## TASK GOAL
Restating the data exactly is the whole task.

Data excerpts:
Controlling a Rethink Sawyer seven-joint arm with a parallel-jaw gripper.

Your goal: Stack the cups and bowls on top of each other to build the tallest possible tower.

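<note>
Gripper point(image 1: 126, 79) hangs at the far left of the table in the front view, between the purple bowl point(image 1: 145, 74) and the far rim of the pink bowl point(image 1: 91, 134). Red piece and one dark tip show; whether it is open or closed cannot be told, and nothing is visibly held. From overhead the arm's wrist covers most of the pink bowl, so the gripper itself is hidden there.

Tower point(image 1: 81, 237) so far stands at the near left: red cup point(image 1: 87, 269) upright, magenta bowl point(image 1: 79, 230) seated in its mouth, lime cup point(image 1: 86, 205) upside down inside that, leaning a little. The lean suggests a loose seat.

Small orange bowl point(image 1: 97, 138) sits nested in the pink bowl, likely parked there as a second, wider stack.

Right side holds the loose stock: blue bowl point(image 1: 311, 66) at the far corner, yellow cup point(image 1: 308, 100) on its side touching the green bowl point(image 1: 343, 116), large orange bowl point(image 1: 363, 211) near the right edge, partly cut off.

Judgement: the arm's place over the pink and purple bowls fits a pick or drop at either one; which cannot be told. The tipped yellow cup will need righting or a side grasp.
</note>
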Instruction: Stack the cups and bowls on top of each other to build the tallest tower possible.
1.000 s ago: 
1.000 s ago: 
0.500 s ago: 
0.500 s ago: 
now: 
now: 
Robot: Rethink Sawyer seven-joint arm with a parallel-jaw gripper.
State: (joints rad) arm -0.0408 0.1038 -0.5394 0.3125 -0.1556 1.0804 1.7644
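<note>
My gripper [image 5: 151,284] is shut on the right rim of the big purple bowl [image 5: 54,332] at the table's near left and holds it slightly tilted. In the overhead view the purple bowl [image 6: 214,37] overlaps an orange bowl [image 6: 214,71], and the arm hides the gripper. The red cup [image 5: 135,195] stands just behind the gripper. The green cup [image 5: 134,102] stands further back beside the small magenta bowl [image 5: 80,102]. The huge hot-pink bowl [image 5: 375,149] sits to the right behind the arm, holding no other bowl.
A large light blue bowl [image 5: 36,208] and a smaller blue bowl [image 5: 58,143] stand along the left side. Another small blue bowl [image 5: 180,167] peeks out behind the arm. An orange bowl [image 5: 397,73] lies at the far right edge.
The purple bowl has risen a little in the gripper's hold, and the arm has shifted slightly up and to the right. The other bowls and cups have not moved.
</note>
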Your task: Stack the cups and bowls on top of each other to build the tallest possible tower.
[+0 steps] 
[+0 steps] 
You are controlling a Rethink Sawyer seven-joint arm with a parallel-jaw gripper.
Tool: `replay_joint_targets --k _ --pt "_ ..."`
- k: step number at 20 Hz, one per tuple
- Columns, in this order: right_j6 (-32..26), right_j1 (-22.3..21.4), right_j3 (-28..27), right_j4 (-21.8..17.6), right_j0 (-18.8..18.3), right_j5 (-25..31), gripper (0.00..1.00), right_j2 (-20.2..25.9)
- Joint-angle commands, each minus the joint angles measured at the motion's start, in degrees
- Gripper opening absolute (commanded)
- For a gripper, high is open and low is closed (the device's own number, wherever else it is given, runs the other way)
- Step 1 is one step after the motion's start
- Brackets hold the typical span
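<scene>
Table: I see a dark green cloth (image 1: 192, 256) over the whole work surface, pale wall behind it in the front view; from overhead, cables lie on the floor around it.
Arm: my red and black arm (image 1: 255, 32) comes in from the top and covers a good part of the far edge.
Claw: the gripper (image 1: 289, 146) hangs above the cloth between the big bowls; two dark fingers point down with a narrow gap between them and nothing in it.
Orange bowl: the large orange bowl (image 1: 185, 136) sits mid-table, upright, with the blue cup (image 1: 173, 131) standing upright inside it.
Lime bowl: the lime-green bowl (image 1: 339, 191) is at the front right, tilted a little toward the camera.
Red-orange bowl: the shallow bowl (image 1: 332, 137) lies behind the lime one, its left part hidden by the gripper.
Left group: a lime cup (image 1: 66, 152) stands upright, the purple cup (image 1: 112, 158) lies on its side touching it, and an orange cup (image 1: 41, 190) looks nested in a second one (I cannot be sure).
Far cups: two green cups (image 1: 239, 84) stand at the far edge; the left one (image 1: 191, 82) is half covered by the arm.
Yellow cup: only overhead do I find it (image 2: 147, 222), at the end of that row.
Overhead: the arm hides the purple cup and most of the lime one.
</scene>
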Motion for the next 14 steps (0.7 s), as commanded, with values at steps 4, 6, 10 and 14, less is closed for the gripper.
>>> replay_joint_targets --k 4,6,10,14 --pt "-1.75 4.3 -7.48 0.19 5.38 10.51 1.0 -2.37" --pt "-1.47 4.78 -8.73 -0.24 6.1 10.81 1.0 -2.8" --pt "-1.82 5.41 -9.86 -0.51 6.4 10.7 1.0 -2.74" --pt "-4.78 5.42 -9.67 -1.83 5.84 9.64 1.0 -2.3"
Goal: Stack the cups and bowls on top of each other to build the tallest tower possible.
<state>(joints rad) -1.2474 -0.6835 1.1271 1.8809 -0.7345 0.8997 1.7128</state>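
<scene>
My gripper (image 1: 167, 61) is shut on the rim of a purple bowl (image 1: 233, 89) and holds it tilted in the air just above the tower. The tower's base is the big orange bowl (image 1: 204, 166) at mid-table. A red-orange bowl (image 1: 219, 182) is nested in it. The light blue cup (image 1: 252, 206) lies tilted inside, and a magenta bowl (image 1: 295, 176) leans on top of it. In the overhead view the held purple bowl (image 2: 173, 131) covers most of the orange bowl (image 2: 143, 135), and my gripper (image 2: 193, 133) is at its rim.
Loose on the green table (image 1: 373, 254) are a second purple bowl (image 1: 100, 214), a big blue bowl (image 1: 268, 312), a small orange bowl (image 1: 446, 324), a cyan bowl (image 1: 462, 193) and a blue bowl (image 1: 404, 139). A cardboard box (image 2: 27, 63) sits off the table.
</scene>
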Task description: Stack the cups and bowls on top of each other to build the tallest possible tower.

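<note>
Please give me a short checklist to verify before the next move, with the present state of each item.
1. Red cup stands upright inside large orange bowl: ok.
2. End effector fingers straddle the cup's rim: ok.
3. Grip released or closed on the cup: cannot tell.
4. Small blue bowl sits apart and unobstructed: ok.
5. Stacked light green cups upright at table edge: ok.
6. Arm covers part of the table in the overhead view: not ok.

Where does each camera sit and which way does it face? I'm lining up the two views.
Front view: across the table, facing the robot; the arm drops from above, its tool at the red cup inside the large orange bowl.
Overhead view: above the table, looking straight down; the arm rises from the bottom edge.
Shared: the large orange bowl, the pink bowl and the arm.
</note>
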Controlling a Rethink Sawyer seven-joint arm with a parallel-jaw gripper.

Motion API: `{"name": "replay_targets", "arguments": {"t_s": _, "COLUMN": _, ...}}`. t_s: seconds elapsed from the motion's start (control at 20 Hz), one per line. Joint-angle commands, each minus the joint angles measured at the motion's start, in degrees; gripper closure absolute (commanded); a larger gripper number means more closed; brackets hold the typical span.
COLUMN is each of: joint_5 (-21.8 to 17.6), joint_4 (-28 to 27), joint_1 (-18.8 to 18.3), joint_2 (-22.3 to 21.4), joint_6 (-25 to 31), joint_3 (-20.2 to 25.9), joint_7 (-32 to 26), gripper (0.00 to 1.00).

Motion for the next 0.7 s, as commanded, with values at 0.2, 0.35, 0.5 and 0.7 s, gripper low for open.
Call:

## COMPLETED EXERCISE
Controlling a Rethink Sawyer seven-joint arm with a parallel-jaw gripper.

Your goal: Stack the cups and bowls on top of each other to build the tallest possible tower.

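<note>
Gripper point(image 1: 126, 79) hangs at the far left of the table in the front view, between the purple bowl point(image 1: 145, 74) and the far rim of the pink bowl point(image 1: 91, 134). Red piece and one dark tip show; whether it is open or closed cannot be told, and nothing is visibly held. From overhead the arm's wrist covers most of the pink bowl, so the gripper itself is hidden there.

Tower point(image 1: 81, 237) so far stands at the near left: red cup point(image 1: 87, 269) upright, magenta bowl point(image 1: 79, 230) seated in its mouth, lime cup point(image 1: 86, 205) upside down inside that, leaning a little. The lean suggests a loose seat.

Small orange bowl point(image 1: 97, 138) sits nested in the pink bowl, likely parked there as a second, wider stack.

Right side holds the loose stock: blue bowl point(image 1: 311, 66) at the far corner, yellow cup point(image 1: 308, 100) on its side touching the green bowl point(image 1: 343, 116), large orange bowl point(image 1: 363, 211) near the right edge, partly cut off.

Judgement: the arm's place over the pink and purple bowls fits a pick or drop at either one; which cannot be told. The tipped yellow cup will need righting or a side grasp.
</note>
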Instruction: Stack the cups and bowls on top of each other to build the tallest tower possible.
1.000 s ago: 
1.000 s ago: 
0.500 s ago: 
0.500 s ago: 
now: 
now: 
Robot: Rethink Sawyer seven-joint arm with a parallel-jaw gripper.
State: (joints rad) arm -0.0408 0.1038 -0.5394 0.3125 -0.1556 1.0804 1.7644
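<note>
My gripper [image 5: 151,284] is shut on the right rim of the big purple bowl [image 5: 54,332] at the table's near left and holds it slightly tilted. In the overhead view the purple bowl [image 6: 214,37] overlaps an orange bowl [image 6: 214,71], and the arm hides the gripper. The red cup [image 5: 135,195] stands just behind the gripper. The green cup [image 5: 134,102] stands further back beside the small magenta bowl [image 5: 80,102]. The huge hot-pink bowl [image 5: 375,149] sits to the right behind the arm, holding no other bowl.
A large light blue bowl [image 5: 36,208] and a smaller blue bowl [image 5: 58,143] stand along the left side. Another small blue bowl [image 5: 180,167] peeks out behind the arm. An orange bowl [image 5: 397,73] lies at the far right edge.
The purple bowl has risen a little in the gripper's hold, and the arm has shifted slightly up and to the right. The other bowls and cups have not moved.
</note>
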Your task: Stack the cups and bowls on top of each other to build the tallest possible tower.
[+0 steps] 
[+0 steps] 
You are controlling a Rethink Sawyer seven-joint arm with a parallel-jaw gripper.
Tool: `replay_joint_targets --k _ --pt "_ ..."`
- k: step number at 20 Hz, one per tuple
- Columns, in this order: right_j6 (-32..26), right_j1 (-22.3..21.4), right_j3 (-28..27), right_j4 (-21.8..17.6), right_j0 (-18.8..18.3), right_j5 (-25..31), gripper (0.00..1.00), right_j2 (-20.2..25.9)
- Joint-angle commands, each minus the joint angles measured at the motion's start, in degrees
- Gripper opening absolute (commanded)
- For a gripper, high is open and low is closed (the device's own number, wherever else it is given, runs the other way)
- Step 1 is one step after the motion's start
- Brackets hold the typical span
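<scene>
Table: I see a dark green cloth (image 1: 192, 256) over the whole work surface, pale wall behind it in the front view; from overhead, cables lie on the floor around it.
Arm: my red and black arm (image 1: 255, 32) comes in from the top and covers a good part of the far edge.
Claw: the gripper (image 1: 289, 146) hangs above the cloth between the big bowls; two dark fingers point down with a narrow gap between them and nothing in it.
Orange bowl: the large orange bowl (image 1: 185, 136) sits mid-table, upright, with the blue cup (image 1: 173, 131) standing upright inside it.
Lime bowl: the lime-green bowl (image 1: 339, 191) is at the front right, tilted a little toward the camera.
Red-orange bowl: the shallow bowl (image 1: 332, 137) lies behind the lime one, its left part hidden by the gripper.
Left group: a lime cup (image 1: 66, 152) stands upright, the purple cup (image 1: 112, 158) lies on its side touching it, and an orange cup (image 1: 41, 190) looks nested in a second one (I cannot be sure).
Far cups: two green cups (image 1: 239, 84) stand at the far edge; the left one (image 1: 191, 82) is half covered by the arm.
Yellow cup: only overhead do I find it (image 2: 147, 222), at the end of that row.
Overhead: the arm hides the purple cup and most of the lime one.
</scene>
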Motion for the next 14 steps (0.7 s), as commanded, with values at steps 4, 6, 10 and 14, less is closed for the gripper.
>>> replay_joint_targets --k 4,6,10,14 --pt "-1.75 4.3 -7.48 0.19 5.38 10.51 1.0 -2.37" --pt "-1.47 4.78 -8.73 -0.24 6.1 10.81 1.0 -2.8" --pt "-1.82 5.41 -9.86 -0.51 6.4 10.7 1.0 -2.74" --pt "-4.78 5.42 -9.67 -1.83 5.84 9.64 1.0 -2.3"
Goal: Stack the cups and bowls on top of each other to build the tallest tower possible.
<state>(joints rad) -1.2474 -0.6835 1.1271 1.8809 -0.7345 0.8997 1.7128</state>
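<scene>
My gripper (image 1: 167, 61) is shut on the rim of a purple bowl (image 1: 233, 89) and holds it tilted in the air just above the tower. The tower's base is the big orange bowl (image 1: 204, 166) at mid-table. A red-orange bowl (image 1: 219, 182) is nested in it. The light blue cup (image 1: 252, 206) lies tilted inside, and a magenta bowl (image 1: 295, 176) leans on top of it. In the overhead view the held purple bowl (image 2: 173, 131) covers most of the orange bowl (image 2: 143, 135), and my gripper (image 2: 193, 133) is at its rim.
Loose on the green table (image 1: 373, 254) are a second purple bowl (image 1: 100, 214), a big blue bowl (image 1: 268, 312), a small orange bowl (image 1: 446, 324), a cyan bowl (image 1: 462, 193) and a blue bowl (image 1: 404, 139). A cardboard box (image 2: 27, 63) sits off the table.
</scene>
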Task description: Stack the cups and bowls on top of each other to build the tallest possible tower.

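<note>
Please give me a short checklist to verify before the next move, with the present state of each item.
1. Red cup stands upright inside large orange bowl: ok.
2. End effector fingers straddle the cup's rim: ok.
3. Grip released or closed on the cup: cannot tell.
4. Small blue bowl sits apart and unobstructed: ok.
5. Stacked light green cups upright at table edge: ok.
6. Arm covers part of the table in the overhead view: not ok.

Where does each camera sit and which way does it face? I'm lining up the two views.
Front view: across the table, facing the robot; the arm drops from above, its tool at the red cup inside the large orange bowl.
Overhead view: above the table, looking straight down; the arm rises from the bottom edge.
Shared: the large orange bowl, the pink bowl and the arm.
</note>
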Controlling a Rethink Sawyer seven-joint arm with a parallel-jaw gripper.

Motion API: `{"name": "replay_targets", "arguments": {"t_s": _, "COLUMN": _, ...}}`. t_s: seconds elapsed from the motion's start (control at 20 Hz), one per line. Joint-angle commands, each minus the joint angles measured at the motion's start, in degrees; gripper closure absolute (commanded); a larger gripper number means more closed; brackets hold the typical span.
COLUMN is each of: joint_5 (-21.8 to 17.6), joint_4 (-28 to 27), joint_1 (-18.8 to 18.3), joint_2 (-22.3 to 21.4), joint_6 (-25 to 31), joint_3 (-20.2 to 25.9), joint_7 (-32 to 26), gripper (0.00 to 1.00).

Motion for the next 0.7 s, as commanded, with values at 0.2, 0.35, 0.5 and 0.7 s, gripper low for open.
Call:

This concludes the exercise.